Khartoum
(Sudan/United Kingdom/Germany/Qatar, 78 min.)
Dir. Anas Saeed, Rawia Alhag, Ibrahim Snoopy Ahmad, Timeea Mohamed Ahmed, Phil Cox
Programme: World Cinema Documentary Competition (World Premiere)
In 2022, with Khartoum, Sudan as their base, filmmakers Anas Saeed, Rawia Alhag, Ibrahim Snoopy Ahmad, and Timeea Mohamed Ahmed, along with creative director and writer Phil Cox,originally set out to film five residents in a time of political unrest. They took interest in the stories of Majdi, a civil servant; Khadmallah, a tea lady; Jawad, a resistance committee volunteer; and Lokain and Wilson, two young bottle collectors. Each of the Sudanese directors paired up with an individual participant while the two boys were treated as a team. The makers aimed to chronicle daily life in a time when a military leadership had brought down the previous civilian government. But when war subsequently broke out between the army and the Rapid Support Forces (RSF) militia, an estimated ten million people, including those involved in this filming, were forced to flee to East Africa.

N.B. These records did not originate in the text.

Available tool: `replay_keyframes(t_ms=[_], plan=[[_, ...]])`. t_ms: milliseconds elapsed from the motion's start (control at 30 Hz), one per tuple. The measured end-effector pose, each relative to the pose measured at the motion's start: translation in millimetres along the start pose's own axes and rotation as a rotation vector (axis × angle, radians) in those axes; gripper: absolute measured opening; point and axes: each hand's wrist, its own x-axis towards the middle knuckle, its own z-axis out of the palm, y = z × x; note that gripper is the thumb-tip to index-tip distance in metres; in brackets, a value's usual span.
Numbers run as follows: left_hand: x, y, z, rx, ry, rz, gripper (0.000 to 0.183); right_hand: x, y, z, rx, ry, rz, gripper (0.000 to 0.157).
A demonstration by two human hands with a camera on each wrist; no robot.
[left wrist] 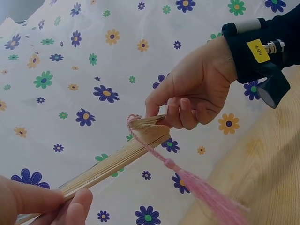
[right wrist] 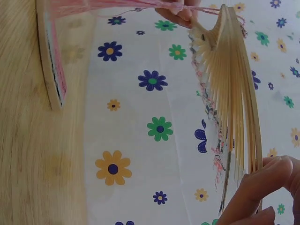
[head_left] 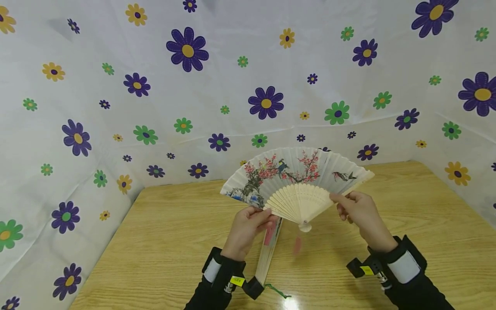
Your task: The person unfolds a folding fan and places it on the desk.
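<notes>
A paper folding fan [head_left: 294, 172] with pale slatted ribs is spread wide in the air above the table. Plum blossoms and birds are painted on its leaf. My left hand [head_left: 249, 228] pinches the fan's left outer rib, and my right hand [head_left: 362, 217] pinches the right one between thumb and fingers. From the pivot hangs a pink tassel [left wrist: 206, 192], also visible as a blur in the head view. In the right wrist view the ribs [right wrist: 232, 84] stand edge-on. A second folding fan [head_left: 266, 254], closed, lies on the table beneath, partly hidden by my left hand.
A green cord [head_left: 277, 291] trails from the lower end of the closed fan. The wooden table [head_left: 166, 241] meets a white flower-printed cloth [head_left: 217, 82] at the back and sides. Black wrist straps with small cameras [head_left: 253, 287] sit on both forearms.
</notes>
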Motion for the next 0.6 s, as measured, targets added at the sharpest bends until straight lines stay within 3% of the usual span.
replay_keyframes(t_ms=[233, 600], plan=[[0.7, 2.0, -1.0, -0.048, 0.049, 0.011, 0.010, 0.9, -0.5, -9.3, 0.065, -0.091, 0.047, 0.035], [0.7, 1.8, -0.3, -0.051, 0.069, 0.014, 0.008, 2.5, 3.0, -9.8, 0.097, -0.097, 0.044, 0.035]])
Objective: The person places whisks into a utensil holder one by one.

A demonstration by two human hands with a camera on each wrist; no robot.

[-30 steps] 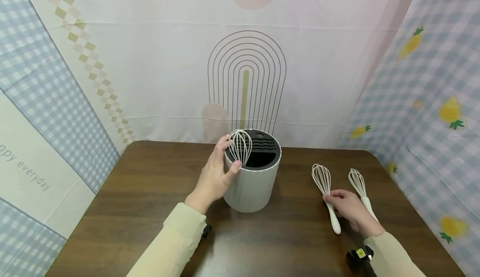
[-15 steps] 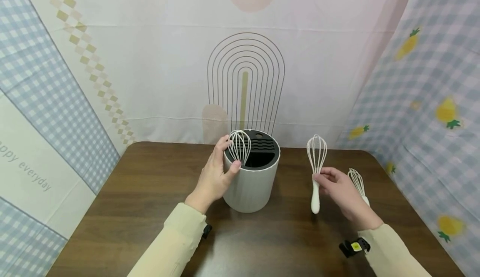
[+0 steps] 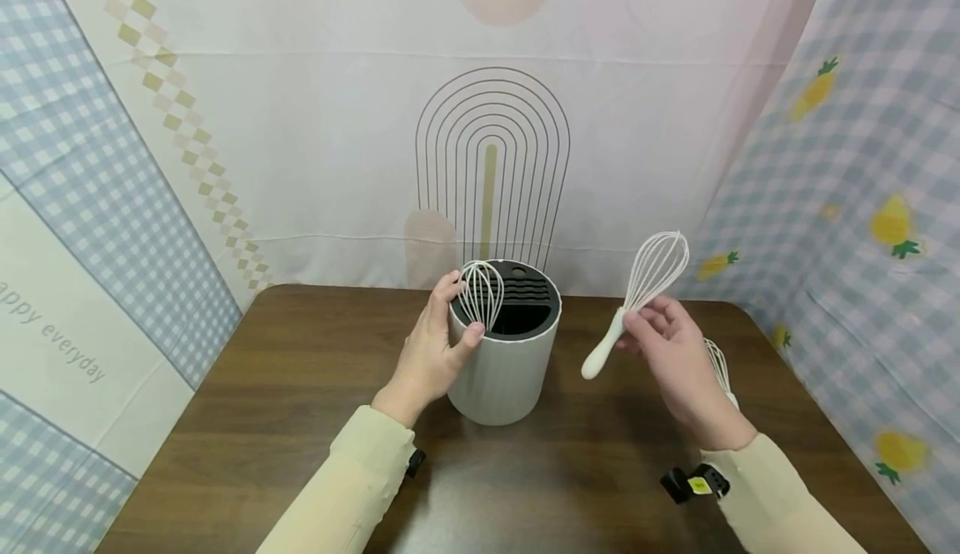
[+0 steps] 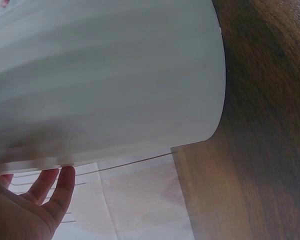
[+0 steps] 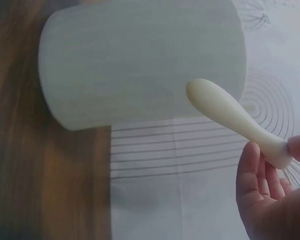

In response, the filmmakers wisely changed their approach.The resulting film, Khartoum, more vividly captures the realities inherent in the situation. The film now effectively reveals the various levels of the subjects’ experiences. From the safety of their new locale, the directors employed green screens as a primary strategy to help the participants re-enact their tales. What’s ingenious here is how they highlight this backdrop as an artistic decision by employing an overriding self-reflexive element. While the film maintains its focus on its original subjects, the camera regularly pans out to capture the director and crew interacting with them. Similarly, as each person tells his or her story, the director will sometimes interject, stepping into the shot to offer solace and comfort during particularly difficult emotional moments.
Revelling in its originality, Khartoum becomes a uniquely poignant hybrid documentary about a war-torn nation and its people. In this hypnotic blend of styles and strategies, the directors have successfully blurred the lines between form and content to fashion a richer, more comprehensive view of war’s destructive effects. Leaning heavily on the film’s meta core, their re-enactment-based approach expertly weaves together all manner of typical documentary elements from portraiture to verité, using that to intersect with an inspired mesh of animated and fantastical components. The very act of making this film becomes an unforgettable feat of trauma-transformed resilience.
The film stands as a stirring testimony to individuals—in this case, filmmakers and subjects alike, who lean into a difficult situation in order to adapt and push beyond often unbeatable odds. Not only have these directors illuminated the fundamental realities of the Sudanese refugees’ lived experiences, but they have realized a wealth of possibilities within the film’s very structure. This effort expands the documentary’s impact and reach.
Not only do we watch as the subjects re-enact details and memories from their lives back home and build a picture with their words, but the filmmakers literally realize those stories. Jawad stands in front of the screen and describes his apartment back home – with each object appearing as he names it – but we see and hear the director and crew responding to him. When Jawad needs actual people to populate the space, the other participants join in, and he tells them their roles and he directs their actions. The same happens with the other participants as they relive their previous realities in front of the screen. As the film progresses, the act of filmmaking becomes a collaborative one.
This approach also reinforces the idea of a safe space for each of them. When Khamallah does the same but breaks down from the weight of the memories, the director penetrates the fourth wall to comfort her. Gone are the days when the filmmaker sits dispassionately behind the camera while the subject suffers onscreen. In fact, the filmmaking process her acts, however temporarily, as a balm, for the young boys especially, who regularly vocalize their displeasure with the adults, blaming them all for war. More touching then are their shared green screen memories where these children declare that all grownups are stupid. Eventually, the boys and their director create a sequence which enables the two to escape into their own sanctified imaginary place, where they are kings and adults are nowhere to be found.
Due to real-life circumstances, the directors of Khartoum made creative decisions that resulted in a completely different strategy for their documentary, and refreshingly, a more complete picture of life before, during, and after the latest coup in Sudan. Using the original footage shot on the ground, the directors pivoted to create a blend: the film becomes a mix of reality based impressionistic points of view together with subjective and imaginative visions. Such a strategy creates an intense interplay that allows for a deeper plunge into these experiences. As this process unfolds, hopes, dreams, memories, and even fantasies are equally as important as chronicled evidence. The mix of styles and strategies in this film provide a deeper sense of these subjects as individuals, and the film conjures a different, more profound, level of fact-based reality.